The same personal quality, which permitted Admiral Massera to give a speech condemning death in the same place where dozens of people were murdered by his orders, today allows him to affirm his responsibility without diluting it by blaming his subordinates, but at the same time he says that he only knew of three cases of people who had been disappeared and these because of complaints from their relatives.

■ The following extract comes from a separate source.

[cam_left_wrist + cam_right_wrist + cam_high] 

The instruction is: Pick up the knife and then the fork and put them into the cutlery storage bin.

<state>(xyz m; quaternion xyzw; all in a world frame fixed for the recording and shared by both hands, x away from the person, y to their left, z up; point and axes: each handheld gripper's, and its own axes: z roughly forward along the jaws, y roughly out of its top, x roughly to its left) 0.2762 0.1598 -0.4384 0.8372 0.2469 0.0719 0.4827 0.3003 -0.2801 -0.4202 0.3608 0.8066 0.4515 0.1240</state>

To measure the value of a soldier’s word, I want to recall here the last speech that [a former Argentine President] Carlos Pellegrini delivered. Referring to the condition of the military, he said: “It is armed, it has the privilege of being armed in the midst of unarmed citizens. To it we give the keys to our fortresses, our arsenals; with a wave of its sword, battalions move, our fortresses open and all this activity, all this privilege we give it under a single, solitary guarantee, under the guarantee of its honor and its word.” He also added that because of this “the word of a soldier is something sacred; to break it is something more than perjury.”

. . . For that reason, those responsible for the commission of these disgraceful acts should be singled out and punished so that those who tortured and robbed for their own benefit are not compared to those who were honest. The prestige of Argentina’s Armed Forces and its officers requires it. The combination of secrecy and lies produced effects that drove Argentine society mad. . . .

However, here it has been proven that newborns, fourteen year olds, an elderly 77 year old woman, pregnant women, workers and industrialists, peasants and bankers, whole families, neighbors of suspects, officials of the Process of National Reorganization [the name by which the military dictatorship referred to itself between 1976 and 1983] and officials of the current government [of Raúl Alfonsín], former ministers of the Peronist government, members of the Communist Party, and a current candidate for the Chamber of Deputies from the Union of the Democratic Center, all were kidnapped. Also an ambassador of the military government, judicial officials, Naval officers, whoever could be devoured by the system. The allegation that only those who violated the law were to be sanctioned obscures reality. In Argentina, we were all in a state of conditional liberty. . . To teach someone to read, to give someone catechism, to request enrollment in school (instauración del boleto escolar), to volunteer in a medical clinic could be dangerous acts. All acts of solidarity were suspected of subversion. . .

Esteemed Justices, I want expressly to deny any pretension to originality to conclude this address. I want to use a phrase that does not belong to me because it belongs to all Argentine people. Esteemed Justices, “Never Again.”